Durante a discussão, o músico foi questionado sobre a medida, defendida por alguns como uma forma de prevenção ao crime. Em resposta, Gunil apresentou uma argumentação baseada tanto em dados sociais quanto em experiências pessoais, ressaltando os riscos de associar a criminalidade à nacionalidade.
Ao compartilhar sua vivência como imigrante, o idol relembrou o período em que viveu nos Estados Unidos por cerca de dez anos, ainda durante a adolescência. Segundo ele, caso o governo norte-americano tivesse rotulado coreanos como potenciais criminosos, a experiência teria sido profundamente negativa e marcada por preconceito.
O artista também destacou o impacto que esse tipo de política pode ter sobre crianças e jovens de segunda e terceira geração. Para Gunil, a rotulagem institucional tende a reforçar o estigma social, criando um ambiente onde estudantes podem ser alvo de discriminação por parte de colegas, simplesmente por sua origem.

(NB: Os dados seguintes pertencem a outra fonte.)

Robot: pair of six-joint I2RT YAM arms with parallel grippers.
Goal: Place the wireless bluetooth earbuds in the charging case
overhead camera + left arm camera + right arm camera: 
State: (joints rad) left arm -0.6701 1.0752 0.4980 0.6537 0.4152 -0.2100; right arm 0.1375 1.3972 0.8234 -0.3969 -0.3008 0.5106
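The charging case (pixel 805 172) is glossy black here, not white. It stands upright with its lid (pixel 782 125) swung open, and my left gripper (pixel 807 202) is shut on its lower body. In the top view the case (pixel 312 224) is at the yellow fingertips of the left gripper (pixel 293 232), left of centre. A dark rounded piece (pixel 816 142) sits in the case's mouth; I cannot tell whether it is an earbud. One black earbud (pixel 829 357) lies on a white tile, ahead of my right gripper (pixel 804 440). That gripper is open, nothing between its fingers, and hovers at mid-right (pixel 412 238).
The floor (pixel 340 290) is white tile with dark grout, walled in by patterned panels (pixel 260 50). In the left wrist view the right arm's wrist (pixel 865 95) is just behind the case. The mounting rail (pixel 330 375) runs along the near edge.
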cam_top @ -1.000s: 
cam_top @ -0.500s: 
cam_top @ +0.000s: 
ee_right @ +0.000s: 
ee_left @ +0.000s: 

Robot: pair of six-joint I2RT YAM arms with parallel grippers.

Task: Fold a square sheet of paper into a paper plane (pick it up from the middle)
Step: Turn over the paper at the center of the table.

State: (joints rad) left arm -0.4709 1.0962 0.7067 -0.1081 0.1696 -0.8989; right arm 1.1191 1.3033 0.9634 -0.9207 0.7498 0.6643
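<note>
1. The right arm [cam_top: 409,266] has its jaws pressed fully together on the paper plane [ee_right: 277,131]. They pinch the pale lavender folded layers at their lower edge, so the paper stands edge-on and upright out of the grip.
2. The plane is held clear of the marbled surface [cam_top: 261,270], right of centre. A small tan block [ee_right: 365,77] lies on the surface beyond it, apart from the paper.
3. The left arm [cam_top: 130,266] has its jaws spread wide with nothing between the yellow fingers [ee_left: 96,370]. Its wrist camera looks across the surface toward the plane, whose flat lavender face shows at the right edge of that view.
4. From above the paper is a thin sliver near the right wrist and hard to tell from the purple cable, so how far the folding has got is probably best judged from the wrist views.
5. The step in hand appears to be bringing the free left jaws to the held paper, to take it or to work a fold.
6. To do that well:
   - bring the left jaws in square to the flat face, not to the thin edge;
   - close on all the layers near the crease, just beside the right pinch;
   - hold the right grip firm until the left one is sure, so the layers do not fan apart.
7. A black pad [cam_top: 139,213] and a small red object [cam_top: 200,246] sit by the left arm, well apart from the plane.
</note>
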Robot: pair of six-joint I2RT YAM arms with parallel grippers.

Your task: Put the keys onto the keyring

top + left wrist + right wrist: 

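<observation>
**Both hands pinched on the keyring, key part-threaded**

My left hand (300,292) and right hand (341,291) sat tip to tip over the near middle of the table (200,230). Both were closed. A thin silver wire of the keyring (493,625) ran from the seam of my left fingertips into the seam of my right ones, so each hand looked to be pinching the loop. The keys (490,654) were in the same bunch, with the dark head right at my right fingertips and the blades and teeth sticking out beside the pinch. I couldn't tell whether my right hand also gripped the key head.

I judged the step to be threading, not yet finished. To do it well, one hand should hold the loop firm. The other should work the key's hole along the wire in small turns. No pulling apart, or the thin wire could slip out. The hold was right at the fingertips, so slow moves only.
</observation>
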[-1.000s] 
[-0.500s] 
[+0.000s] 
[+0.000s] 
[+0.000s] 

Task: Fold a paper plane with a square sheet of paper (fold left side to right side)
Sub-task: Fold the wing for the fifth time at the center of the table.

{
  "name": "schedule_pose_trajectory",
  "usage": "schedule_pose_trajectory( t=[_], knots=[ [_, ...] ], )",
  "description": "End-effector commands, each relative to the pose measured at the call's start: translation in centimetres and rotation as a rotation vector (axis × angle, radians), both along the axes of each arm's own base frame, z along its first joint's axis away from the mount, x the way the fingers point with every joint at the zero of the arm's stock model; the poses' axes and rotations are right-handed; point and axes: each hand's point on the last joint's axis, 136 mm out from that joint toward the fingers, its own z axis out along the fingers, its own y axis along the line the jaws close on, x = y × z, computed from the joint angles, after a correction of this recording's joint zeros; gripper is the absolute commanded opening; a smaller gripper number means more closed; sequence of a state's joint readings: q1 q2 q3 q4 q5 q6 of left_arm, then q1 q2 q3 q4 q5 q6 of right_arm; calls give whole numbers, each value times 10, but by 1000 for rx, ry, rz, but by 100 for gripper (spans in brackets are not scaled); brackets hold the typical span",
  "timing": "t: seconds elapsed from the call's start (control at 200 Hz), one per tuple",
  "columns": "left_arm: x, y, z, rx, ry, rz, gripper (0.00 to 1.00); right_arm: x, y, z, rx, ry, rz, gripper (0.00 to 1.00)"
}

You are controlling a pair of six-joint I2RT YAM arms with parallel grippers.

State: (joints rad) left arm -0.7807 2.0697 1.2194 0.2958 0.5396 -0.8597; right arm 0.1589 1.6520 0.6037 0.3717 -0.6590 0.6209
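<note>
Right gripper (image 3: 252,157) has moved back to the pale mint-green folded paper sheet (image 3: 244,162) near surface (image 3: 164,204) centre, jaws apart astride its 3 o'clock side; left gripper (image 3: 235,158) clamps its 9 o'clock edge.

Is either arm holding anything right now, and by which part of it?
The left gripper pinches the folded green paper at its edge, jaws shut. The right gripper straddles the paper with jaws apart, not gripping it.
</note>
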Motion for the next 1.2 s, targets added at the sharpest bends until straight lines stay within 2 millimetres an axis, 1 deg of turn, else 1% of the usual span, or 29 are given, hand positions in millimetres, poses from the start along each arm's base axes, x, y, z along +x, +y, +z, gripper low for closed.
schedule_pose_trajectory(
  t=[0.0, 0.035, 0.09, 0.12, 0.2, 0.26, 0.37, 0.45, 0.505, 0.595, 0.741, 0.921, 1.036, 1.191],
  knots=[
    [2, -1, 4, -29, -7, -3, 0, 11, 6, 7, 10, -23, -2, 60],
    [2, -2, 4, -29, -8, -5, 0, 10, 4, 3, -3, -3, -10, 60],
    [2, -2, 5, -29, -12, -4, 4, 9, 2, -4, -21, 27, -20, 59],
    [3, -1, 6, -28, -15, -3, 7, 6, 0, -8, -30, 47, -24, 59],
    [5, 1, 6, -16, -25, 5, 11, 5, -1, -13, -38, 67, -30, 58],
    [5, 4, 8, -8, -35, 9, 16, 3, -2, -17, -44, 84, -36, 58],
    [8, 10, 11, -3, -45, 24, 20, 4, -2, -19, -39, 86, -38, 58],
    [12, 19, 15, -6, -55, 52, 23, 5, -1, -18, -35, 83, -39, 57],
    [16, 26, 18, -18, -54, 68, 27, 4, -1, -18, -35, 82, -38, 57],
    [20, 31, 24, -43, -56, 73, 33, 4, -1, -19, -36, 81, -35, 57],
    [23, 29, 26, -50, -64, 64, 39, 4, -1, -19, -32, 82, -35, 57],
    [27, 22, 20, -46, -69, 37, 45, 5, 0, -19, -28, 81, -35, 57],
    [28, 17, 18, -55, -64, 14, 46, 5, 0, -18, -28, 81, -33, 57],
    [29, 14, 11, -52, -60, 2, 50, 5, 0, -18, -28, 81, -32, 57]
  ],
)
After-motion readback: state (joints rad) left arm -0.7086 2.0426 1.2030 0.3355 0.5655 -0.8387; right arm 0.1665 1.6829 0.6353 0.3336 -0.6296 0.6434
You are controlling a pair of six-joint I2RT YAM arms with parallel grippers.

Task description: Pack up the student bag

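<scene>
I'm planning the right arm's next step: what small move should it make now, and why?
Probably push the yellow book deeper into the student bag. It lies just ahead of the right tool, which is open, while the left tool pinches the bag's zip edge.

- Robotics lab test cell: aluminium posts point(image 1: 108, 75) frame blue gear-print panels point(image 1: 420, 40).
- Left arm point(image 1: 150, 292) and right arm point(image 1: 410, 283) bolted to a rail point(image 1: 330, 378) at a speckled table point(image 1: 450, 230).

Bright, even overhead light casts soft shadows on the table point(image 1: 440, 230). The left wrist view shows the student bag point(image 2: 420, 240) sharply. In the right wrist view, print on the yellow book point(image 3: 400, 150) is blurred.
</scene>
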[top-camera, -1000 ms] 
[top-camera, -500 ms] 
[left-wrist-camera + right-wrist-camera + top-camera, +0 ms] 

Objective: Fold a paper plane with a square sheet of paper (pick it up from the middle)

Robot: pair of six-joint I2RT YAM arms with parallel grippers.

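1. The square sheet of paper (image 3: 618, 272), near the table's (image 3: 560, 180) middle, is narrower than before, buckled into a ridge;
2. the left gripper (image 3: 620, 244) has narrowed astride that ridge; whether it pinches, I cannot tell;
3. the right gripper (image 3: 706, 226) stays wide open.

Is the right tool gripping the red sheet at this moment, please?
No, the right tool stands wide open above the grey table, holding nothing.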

Ao final da fala, o integrante do Xdinary Heroes enfatizou que a criminalidade está relacionada a fatores estruturais, e não étnicos. “Nosso objetivo final é uma sociedade onde possamos coexistir. Mas as principais causas do crime não são a nacionalidade, são fatores como pobreza, desemprego e alienação social. Portanto, eu não acho que haja necessidade de designar áreas com alta concentração de estrangeiros como zonas especiais de segurança”, afirmou.
Confira o vídeo da cena:
Apesar da recepção positiva do público nas redes sociais e do reconhecimento de que seus argumentos foram bem fundamentados, os jurados do programa acabaram votando de forma contrária à posição defendida por Gunil. A decisão gerou debates online, com internautas expressando frustração e destacando a importância de figuras públicas abordarem temas sensíveis com empatia e responsabilidade.
O episódio reacendeu discussões sobre imigração, segurança pública e xenofobia na Coreia do Sul, além de reforçar o papel de artistas como vozes relevantes em debates sociais contemporâneos.